**Work item**
Would you please set down the data again exactly as given, excluding the pictures?

**Recorded information**
┄┄┄┄┄┄┄┄┄┄┄┄┄┄┄┄┄┄┄┄

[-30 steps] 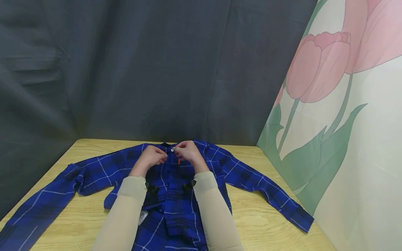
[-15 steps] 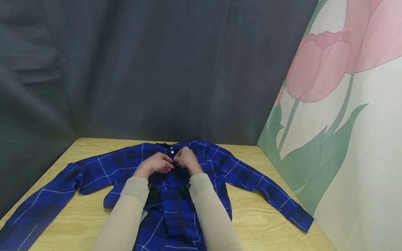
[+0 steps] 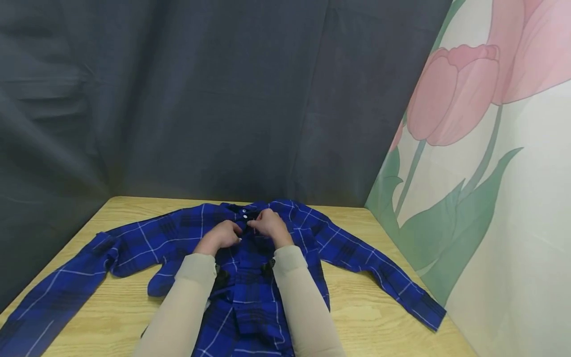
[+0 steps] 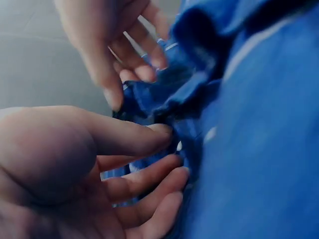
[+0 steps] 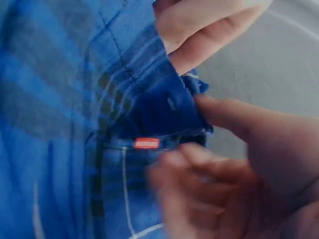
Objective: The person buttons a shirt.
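Observation:
A blue plaid long-sleeved shirt (image 3: 258,287) lies spread on the table, collar at the far edge. White buttons (image 3: 245,216) show just below the collar. My left hand (image 3: 223,234) pinches the front edge; in the left wrist view a small white button (image 4: 179,146) shows between its thumb and fingers. My right hand (image 3: 269,224) is close beside it, holding the other side of the front opening between thumb and fingers. In the right wrist view its fingers are blurred, and a red label (image 5: 147,143) shows on the shirt.
The pale wooden table (image 3: 357,307) ends at a dark curtain (image 3: 232,99) behind. On the right stands a wall panel with tulips (image 3: 450,94). One sleeve (image 3: 67,282) stretches left towards me, the other sleeve (image 3: 383,267) right.
Both hands have come down the shirt front from beside the collar, uncovering white buttons there. In the last half second the left hand has drawn slightly left, away from the right hand.

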The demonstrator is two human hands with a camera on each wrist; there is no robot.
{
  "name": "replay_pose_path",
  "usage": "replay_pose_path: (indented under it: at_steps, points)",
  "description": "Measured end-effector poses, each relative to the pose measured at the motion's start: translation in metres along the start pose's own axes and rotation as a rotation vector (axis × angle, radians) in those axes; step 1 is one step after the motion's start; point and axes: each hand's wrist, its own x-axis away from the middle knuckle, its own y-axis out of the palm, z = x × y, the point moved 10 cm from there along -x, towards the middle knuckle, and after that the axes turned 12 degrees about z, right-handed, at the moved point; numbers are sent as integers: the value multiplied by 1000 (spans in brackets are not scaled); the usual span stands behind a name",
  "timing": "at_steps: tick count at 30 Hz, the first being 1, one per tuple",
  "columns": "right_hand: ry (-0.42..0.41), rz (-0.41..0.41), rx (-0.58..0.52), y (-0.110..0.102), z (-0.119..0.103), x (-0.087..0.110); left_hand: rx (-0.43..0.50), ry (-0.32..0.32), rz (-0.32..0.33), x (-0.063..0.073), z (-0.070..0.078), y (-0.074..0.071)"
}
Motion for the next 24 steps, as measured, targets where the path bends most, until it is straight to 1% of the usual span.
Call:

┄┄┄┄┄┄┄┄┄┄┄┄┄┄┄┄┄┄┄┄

**Solved problem**
[-30 steps] 
[-15 steps] 
[+0 steps] 
[+0 steps] 
[+0 steps] 
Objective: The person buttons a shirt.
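Observation:
A blue plaid long-sleeved shirt (image 3: 258,287) lies spread on the table, collar at the far edge. White buttons (image 3: 245,216) show just below the collar. My left hand (image 3: 223,234) pinches the front edge; in the left wrist view a small white button (image 4: 179,146) shows between its thumb and fingers. My right hand (image 3: 269,224) is close beside it, holding the other side of the front opening between thumb and fingers. In the right wrist view its fingers are blurred, and a red label (image 5: 147,143) shows on the shirt.
The pale wooden table (image 3: 357,307) ends at a dark curtain (image 3: 232,99) behind. On the right stands a wall panel with tulips (image 3: 450,94). One sleeve (image 3: 67,282) stretches left towards me, the other sleeve (image 3: 383,267) right.
Both hands have come down the shirt front from beside the collar, uncovering white buttons there. In the last half second the left hand has drawn slightly left, away from the right hand.
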
The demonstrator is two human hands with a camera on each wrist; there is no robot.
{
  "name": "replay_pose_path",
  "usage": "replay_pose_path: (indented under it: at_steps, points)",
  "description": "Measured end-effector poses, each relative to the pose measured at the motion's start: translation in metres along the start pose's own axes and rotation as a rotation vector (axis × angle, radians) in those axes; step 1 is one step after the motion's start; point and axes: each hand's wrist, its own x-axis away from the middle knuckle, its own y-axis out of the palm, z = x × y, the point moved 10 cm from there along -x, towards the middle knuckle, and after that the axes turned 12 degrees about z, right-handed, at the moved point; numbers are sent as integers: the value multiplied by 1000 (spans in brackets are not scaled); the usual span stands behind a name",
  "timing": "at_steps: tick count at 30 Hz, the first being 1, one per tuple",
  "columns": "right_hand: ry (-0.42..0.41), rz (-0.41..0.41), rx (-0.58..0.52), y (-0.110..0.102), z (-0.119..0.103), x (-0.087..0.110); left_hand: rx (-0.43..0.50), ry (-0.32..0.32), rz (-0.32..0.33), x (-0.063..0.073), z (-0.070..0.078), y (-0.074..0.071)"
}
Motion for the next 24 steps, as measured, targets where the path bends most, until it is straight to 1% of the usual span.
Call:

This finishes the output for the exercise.